Milwaukee Journal Sentinel

Police seek evidence in child’s death

Warrant issued for DNA of suspect in shooting

- Sydney Czyzon and Ashley Luthern

A 39-year-old Milwaukee man is accused of shooting into a car and killing 3-year-old Brooklyn Harris after her mom drove away from a curb, court records show.

Milwaukee police sought a search warrant seeking Antonio Deshawn Bratcher’s DNA and in doing so, investigat­ors outlined what they believe happened Saturday when Brooklyn and several other children came under fire during an apparent act of road rage.

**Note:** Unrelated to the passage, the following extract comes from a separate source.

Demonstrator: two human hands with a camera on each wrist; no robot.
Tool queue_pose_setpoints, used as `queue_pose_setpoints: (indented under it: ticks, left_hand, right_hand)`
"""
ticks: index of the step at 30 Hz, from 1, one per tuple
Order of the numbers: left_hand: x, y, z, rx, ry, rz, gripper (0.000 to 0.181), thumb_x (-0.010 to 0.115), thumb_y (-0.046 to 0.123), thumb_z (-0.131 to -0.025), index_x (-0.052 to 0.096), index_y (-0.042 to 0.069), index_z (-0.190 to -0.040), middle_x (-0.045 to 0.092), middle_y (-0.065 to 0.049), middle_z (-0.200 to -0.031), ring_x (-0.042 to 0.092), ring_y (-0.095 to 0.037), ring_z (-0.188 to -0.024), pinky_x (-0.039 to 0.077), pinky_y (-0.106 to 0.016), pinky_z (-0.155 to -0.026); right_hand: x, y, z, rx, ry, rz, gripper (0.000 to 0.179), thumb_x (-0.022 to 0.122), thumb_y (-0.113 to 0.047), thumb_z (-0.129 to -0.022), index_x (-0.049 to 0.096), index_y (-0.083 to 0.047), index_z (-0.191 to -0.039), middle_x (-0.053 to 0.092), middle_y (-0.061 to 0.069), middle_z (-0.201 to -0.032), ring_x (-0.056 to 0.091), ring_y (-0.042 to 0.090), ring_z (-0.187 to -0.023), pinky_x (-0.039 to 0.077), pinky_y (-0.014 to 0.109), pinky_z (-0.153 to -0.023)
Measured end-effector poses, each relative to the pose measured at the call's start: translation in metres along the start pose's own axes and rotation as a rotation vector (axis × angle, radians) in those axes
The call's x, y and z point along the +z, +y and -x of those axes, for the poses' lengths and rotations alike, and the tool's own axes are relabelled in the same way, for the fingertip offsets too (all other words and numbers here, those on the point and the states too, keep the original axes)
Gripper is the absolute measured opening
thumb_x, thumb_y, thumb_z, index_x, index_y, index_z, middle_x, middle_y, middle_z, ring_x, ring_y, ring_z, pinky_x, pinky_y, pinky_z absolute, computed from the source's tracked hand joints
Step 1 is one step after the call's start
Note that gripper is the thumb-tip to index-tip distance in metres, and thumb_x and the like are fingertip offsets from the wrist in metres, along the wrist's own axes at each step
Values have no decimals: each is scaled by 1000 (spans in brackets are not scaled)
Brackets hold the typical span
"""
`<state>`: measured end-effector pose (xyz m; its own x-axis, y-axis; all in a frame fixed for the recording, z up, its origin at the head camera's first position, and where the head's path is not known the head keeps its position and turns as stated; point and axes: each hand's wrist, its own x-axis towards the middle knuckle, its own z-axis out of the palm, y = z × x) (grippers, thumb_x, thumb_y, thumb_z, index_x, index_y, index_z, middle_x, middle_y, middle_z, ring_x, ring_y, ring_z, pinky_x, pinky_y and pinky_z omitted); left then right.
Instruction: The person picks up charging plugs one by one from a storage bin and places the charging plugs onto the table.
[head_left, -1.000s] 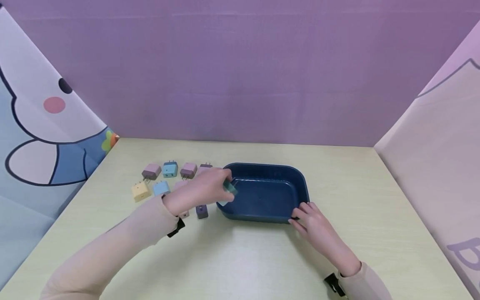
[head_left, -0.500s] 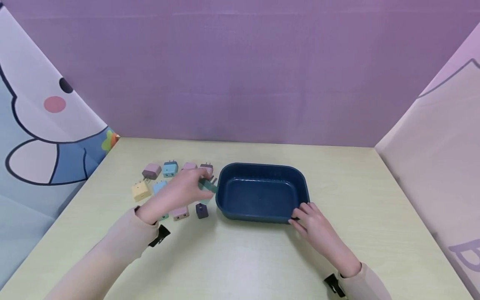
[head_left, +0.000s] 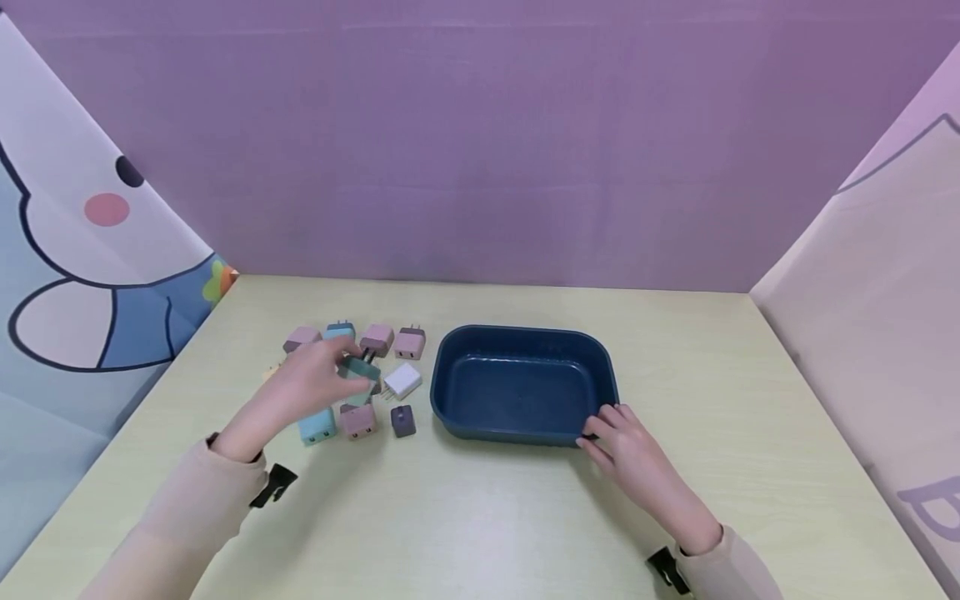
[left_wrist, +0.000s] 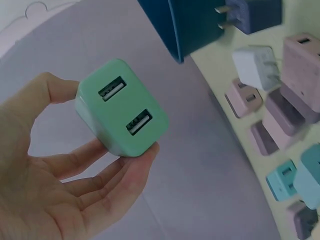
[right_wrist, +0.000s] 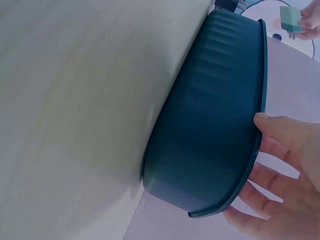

According to the search warrant affidavit:

About 8:30 a.m. Saturday morning, Brooklyn’s mother went to pick up a friend and the friend’s daughter. She parked on Bonny Place and waited for them to get in the car.

After the woman and child were in their seats, Brooklyn’s mother noticed a black SUV behind her.

She waited for the SUV to pass, but it did not move so she began driving and turned onto North 42nd Street.

Then, she heard gunshots and glass breaking.

She turned to see her daughter bleeding. Brooklyn had been hit in the head. The 3-year-old girl died less than an hour later at Children’s Hospital of Wisconsin, where paramedics had taken her for treatment.

As police swarmed the area, they found two .45-caliber casings near North 42nd Street and West Townsend Avenue.

Police got a descriptio­n of the black

SUV, which also had pink writing on the windshield, and shared the informatio­n over the radio. About 9:50 a.m., two officers spotted a similar vehicle near North 40th and West Galena streets and chased after it.

The driver of the SUV, a 2018 Ford Escape, sped away and crashed on North 26th Street, near Walnut Street.

A witness told police the SUV had hit a curb and went airborne before landing on its side. The witness said a man who ran away was wearing a white tank top.

Police found the suspected driver, identified as Bratcher, about 11:40 a.m. hiding under a front porch near the crash site.

He was not wearing a shirt, but police found a white tank top with blood on it in a covered carport nearby.

Inside the SUV, police saw a silver handgun magazine, consistent with the .45 caliber casings found at the scene. The SUV was registered to the suspect’s girlfriend, according to police.

The search warrant, first reported by WISN-TV, says the suspected driver faces possible charges of first-degree intentiona­l homicide and being a felon in possession of a gun.

A court commission­er signed off on the search warrant and police took a cheek swab from the man to see if it matches DNA found on the tank top, magazine and blood at the original shooting scene.

As of Tuesday morning, Bratcher had not been charged. The Milwaukee Journal Sentinel typically does not identify uncharged suspects but does make exceptions in high-profile cases and cases in which a suspect has been clearly identified through arrest records.

Bratcher remained in Milwaukee County Jail Tuesday on $1 million bail. He has prior conviction­s for a pair of armed robberies of restaurant­s in 1998. He was sentenced to eight years in prison and 15 years of probation.

‘I was afraid he was going to kill us’

Ten months ago, a close friend of Bratcher’s filed for a restrainin­g order against him.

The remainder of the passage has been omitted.